Sora and his companions eventually reach Hollow Bastion, Maleficent's headquarters, where Riku takes the Keyblade from Sora, revealing himself to be its intended wielder, while Sora had received it only in Riku's absence. Donald and Goofy reluctantly leave Sora in accordance with the king's orders, but later return after Sora declares that his heart draws strength from his friends, allowing him to reclaim the Keyblade. After defeating Maleficent, Sora finds Kairi's comatose body and confronts Riku, who has been possessed by Ansem, the mastermind behind Maleficent's actions. Ansem reveals that Kairi is the seventh Princess of Heart and that her heart entered Sora's body when the Destiny Islands were destroyed. After defeating the possessed Riku, Sora sacrifices himself using Ansem's Keyblade, which can unlock hearts, to release both his own heart and Kairi's. Kairi's heart returns to her body, completing the final Keyhole, while Sora becomes a Heartless. Kairi recognizes Sora's Heartless, and the light within her heart restores him to human form.

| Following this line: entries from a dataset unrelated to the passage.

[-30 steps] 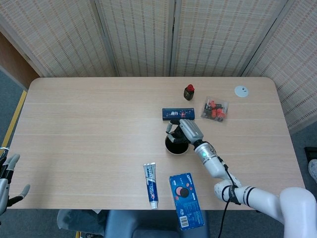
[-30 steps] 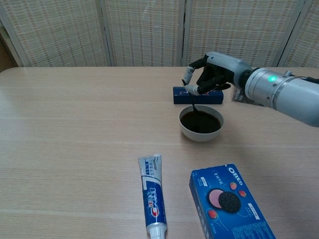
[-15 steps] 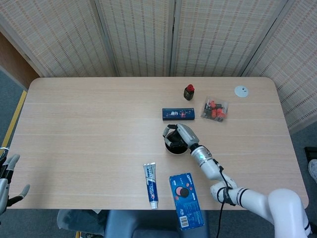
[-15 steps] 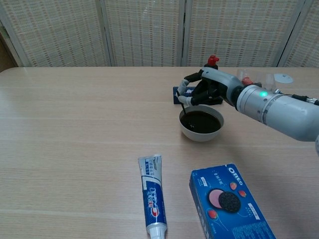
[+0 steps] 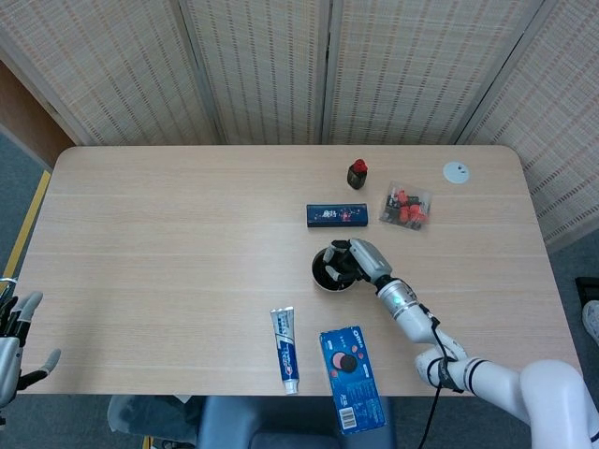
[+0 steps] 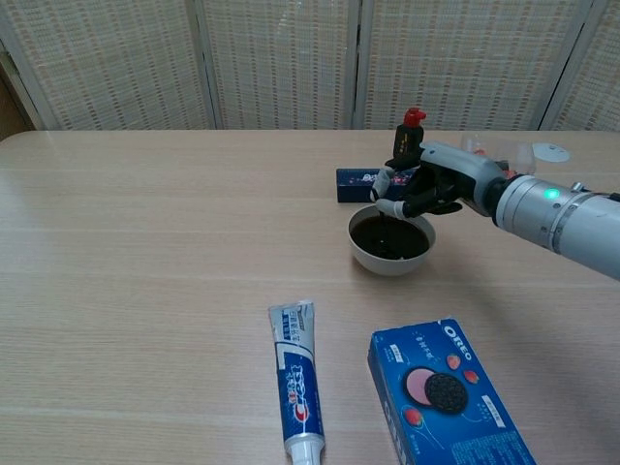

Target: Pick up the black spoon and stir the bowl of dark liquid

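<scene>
— Black, that spoon (image 6: 387, 215); where is it relative to the bowl (image 6: 391, 254)?

— Right over it. Its thin handle runs down from the right hand (image 6: 423, 190) into the dark liquid (image 6: 389, 237), near the far side of the bowl. The hand hovers just above the bowl's far rim, its fingers (image 6: 387, 205) pinching the top of the spoon.

— Can you see the spoon from the head view?

— Hardly. There the right hand (image 5: 354, 260) covers the right part of the bowl (image 5: 321, 278), and the spoon is too small to make out; I take it to be under the fingers.

— And the other hand?

— The left hand (image 5: 13, 337) shows only at the lower left edge of the head view, far from the bowl and off the counter (image 5: 168, 243), holding nothing, fingers apart.

— What lies around the bowl?

— Just behind it, a dark blue flat box (image 6: 360, 184). Further behind, a small dark bottle with a red cap (image 6: 407, 140). Behind and to the right, a clear bag of red pieces (image 5: 406, 208) and, beyond that, a small white disc (image 5: 456, 171). In front of the bowl, a toothpaste tube (image 6: 295, 382) to the left and a blue Oreo box (image 6: 441, 402) directly in front, both lying flat and apart from each other.
</scene>
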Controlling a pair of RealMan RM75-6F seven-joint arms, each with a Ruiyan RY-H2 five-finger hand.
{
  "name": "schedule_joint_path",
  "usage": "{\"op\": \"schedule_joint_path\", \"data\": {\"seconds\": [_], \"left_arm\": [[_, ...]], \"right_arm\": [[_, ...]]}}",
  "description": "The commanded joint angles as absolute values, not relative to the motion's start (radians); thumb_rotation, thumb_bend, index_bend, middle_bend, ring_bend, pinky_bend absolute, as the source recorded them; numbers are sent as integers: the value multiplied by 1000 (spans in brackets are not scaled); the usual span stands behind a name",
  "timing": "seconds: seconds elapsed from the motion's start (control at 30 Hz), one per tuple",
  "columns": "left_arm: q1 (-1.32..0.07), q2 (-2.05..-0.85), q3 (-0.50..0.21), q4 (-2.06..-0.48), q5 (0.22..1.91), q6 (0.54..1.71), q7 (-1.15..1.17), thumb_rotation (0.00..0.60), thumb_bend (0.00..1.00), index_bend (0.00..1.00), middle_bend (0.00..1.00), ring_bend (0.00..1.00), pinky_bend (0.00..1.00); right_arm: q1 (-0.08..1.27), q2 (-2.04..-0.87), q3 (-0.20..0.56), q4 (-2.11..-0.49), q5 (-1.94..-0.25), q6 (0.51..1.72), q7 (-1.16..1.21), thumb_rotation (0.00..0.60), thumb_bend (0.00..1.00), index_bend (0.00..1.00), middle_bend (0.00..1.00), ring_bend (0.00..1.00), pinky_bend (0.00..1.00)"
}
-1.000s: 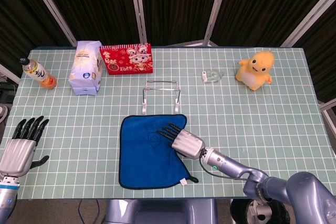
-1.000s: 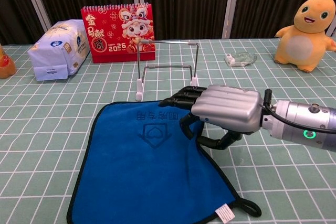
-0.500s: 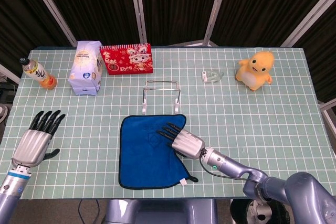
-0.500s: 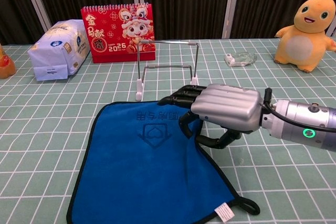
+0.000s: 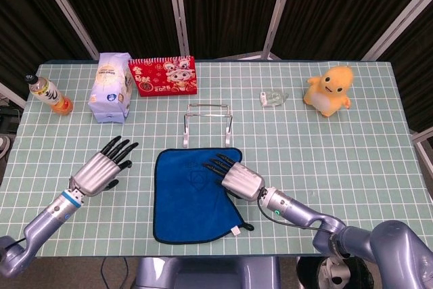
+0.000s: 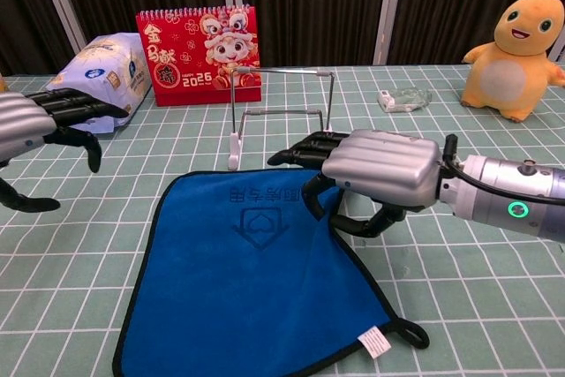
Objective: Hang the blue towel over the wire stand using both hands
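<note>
The blue towel (image 5: 186, 201) (image 6: 229, 289) lies flat on the table's near middle, just in front of the wire stand (image 5: 208, 123) (image 6: 281, 110). My right hand (image 5: 237, 178) (image 6: 375, 169) lies on the towel's far right corner, thumb curled under the edge, which lifts slightly into its grip. My left hand (image 5: 105, 167) (image 6: 40, 121) hovers left of the towel with its fingers spread, holding nothing and apart from the cloth. The stand is upright and bare.
Behind the stand are a red calendar (image 5: 164, 76) (image 6: 199, 49) and a tissue pack (image 5: 111, 87) (image 6: 95, 81). A bottle (image 5: 47, 94) stands far left. A yellow plush (image 5: 328, 91) (image 6: 521, 41) and a small clear wrapper (image 5: 272, 98) (image 6: 403, 97) sit at the back right.
My left hand has swept in from the table's left front corner toward the towel. The right hand has lifted the towel's right edge a little, drawing its near right corner inward.
</note>
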State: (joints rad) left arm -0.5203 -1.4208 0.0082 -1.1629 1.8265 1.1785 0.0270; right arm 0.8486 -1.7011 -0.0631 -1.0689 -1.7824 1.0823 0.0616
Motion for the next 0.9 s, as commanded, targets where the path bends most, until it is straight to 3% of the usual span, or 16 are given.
{"op": "schedule_joint_path", "data": {"seconds": [0.03, 0.9], "left_arm": [[-565, -1463, 31, -1123, 1852, 1147, -18, 600, 230, 419, 0, 0, 0], [-651, -1661, 90, -977, 1851, 1108, -26, 600, 230, 430, 0, 0, 0]], "right_arm": [[850, -1700, -62, -1071, -1780, 1081, 64, 600, 592, 647, 26, 0, 0], [845, -1706, -70, -1052, -1783, 1102, 92, 600, 594, 649, 33, 0, 0]]}}
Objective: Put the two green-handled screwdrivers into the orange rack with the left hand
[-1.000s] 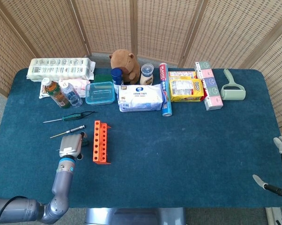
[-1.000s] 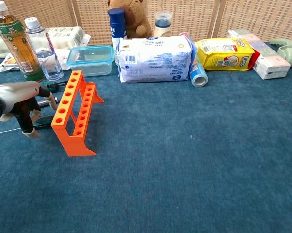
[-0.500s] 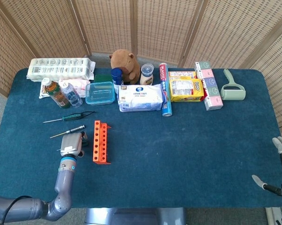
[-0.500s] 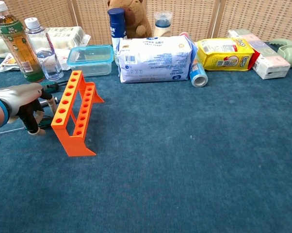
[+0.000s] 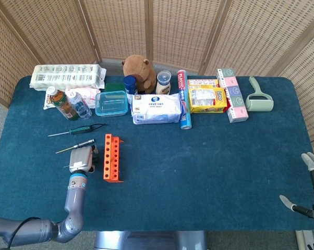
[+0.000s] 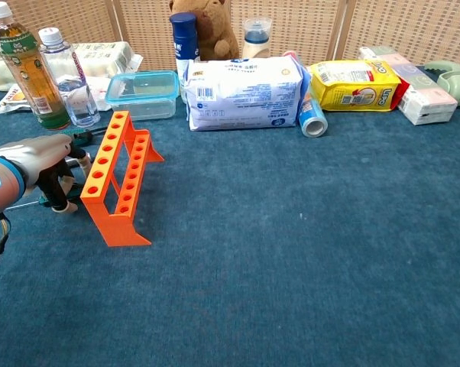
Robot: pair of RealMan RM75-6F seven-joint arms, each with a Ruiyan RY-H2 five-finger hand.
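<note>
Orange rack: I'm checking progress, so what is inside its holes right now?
Nothing shows in the orange rack: every visible hole looks empty. Both green-handled screwdrivers lie on the table beside it; the left hand partly covers the nearer one.

A staged test setup rather than a lived-in room is suggested by a table covered in blue cloth (image 5: 209,156), enclosed from 9 to 3 o'clock by woven wicker screens (image 5: 183,31), with unrelated household goods lined along its 12 o'clock edge.
</note>
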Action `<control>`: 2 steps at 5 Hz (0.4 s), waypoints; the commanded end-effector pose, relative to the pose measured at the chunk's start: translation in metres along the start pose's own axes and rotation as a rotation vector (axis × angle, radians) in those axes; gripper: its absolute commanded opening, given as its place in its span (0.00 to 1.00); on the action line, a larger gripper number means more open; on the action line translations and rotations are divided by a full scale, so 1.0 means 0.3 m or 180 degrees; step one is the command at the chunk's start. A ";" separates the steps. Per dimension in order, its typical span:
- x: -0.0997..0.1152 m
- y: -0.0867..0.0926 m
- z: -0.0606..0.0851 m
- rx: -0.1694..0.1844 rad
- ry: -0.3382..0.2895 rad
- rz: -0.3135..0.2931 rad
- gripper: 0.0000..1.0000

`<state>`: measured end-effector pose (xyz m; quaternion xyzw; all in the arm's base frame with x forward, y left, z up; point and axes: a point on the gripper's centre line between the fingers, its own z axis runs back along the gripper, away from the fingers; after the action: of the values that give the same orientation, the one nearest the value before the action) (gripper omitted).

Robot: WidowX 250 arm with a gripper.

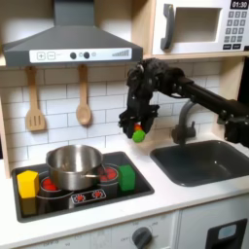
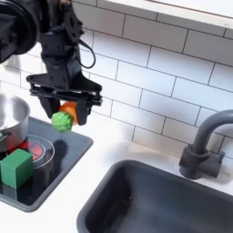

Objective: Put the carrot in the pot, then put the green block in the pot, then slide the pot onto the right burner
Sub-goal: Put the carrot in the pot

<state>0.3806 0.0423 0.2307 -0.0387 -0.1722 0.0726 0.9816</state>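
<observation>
My gripper (image 1: 138,124) (image 2: 64,111) hangs in the air, shut on the carrot (image 1: 139,133) (image 2: 64,118), whose green leafy end points down. In the first exterior view it is above the counter, just past the cooktop's right edge and higher than the pot. The steel pot (image 1: 75,165) (image 2: 7,123) stands on the left half of the black cooktop (image 1: 49,201). The green block (image 1: 126,178) (image 2: 15,167) rests on the right burner (image 1: 111,174) (image 2: 36,149), whose red ring shows beside it.
A yellow block (image 1: 27,183) sits at the cooktop's left edge in the first exterior view. A dark sink (image 1: 199,160) (image 2: 146,200) with a faucet (image 1: 185,124) (image 2: 202,146) lies beyond the cooktop. A wooden spatula (image 1: 34,102) and spoon (image 1: 84,97) hang on the tiled wall.
</observation>
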 end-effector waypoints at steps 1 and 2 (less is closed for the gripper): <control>-0.009 0.061 0.047 0.0048 -0.0072 0.0122 0.00; -0.021 0.087 0.068 0.0085 -0.0099 0.0147 0.00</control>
<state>0.3642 0.0680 0.2440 -0.0307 -0.1831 0.0991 0.9776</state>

Sora and his friends travel to the End of the World, the remains of worlds consumed by the Heartless, and confront Ansem as he reaches the door to Kingdom Hearts. After Sora defeats him, Ansem calls upon Kingdom Hearts, believing that darkness lies beyond the door. Instead, the door opens to reveal light, which destroys Ansem. Mickey and Riku appear on the other side of the door, and help Sora and his friends close it. Sora and Mickey then seal the door from opposite sides using their keyblades, leaving Mickey and Riku trapped in the Realm of Darkness. The worlds consumed by the Heartless are restored, including the Destiny Islands. As Kairi returns home, Sora is forced to part with her. Sora, Donald, and Goofy resolve to continue on to find Riku and Mickey.

==Development==
The initial idea for Kingdom Hearts began with a discussion between Shinji Hashimoto and Hironobu Sakaguchi about Super Mario 64. They were planning to make a game with three dimensional movement like Super Mario 64, but believed that only characters as popular as Disney's could be as successful as a Mario game. Tetsuya Nomura, overhearing their conversation, volunteered to lead the project and the two producers agreed to let him direct. A chance meeting between Hashimoto and a Disney executive in an elevator—Square and Disney having previously had offices in the same building in Tokyo—allowed Hashimoto to pitch the idea directly to Disney. Disney initially proposed basing the game exclusively around Disney properties, however Nomura rejected many of these proposals, instead insisting on his vision of a game with an original main character and universe. The production team consisted of over one hundred members from both Square and Disney. The game began development in February 2000 and originally focused more on the gameplay with a simple story to appeal to Disney's target age range. After Sakaguchi told Nomura the game would be a failure if it did not aim for the same level as the Final Fantasy series, he began to develop the story further. When choosing the Disney worlds to include in the game, Nomura and his team tried to pick worlds that had distinctively different looks. They also tried to take into account worlds with Disney characters that would be interesting. Thanks to support from Disney's then-president and current chairman and chief executive Bob Iger, the team had few restrictions on which worlds they could use from the Disney franchises. However, they tried to remain within each character's boundaries set by their respective Disney films. In a 2013 interview, Nomura stated the name of the game was inspired by Disney Theme Parks, particularly Animal Kingdom, which had recently opened when development on the game began. Nomura initially intended to name the game Kingdom, however Square and Disney were unable to secure the trademark for the name. Later on, when the development team began to think about "hearts" as a core part of the story, it was decided to combine the two to form the title Kingdom Hearts. Outside contractors Telecom Animation Film Company and Kazuhide Tomonaga helped animate the game by being the animation supervisors.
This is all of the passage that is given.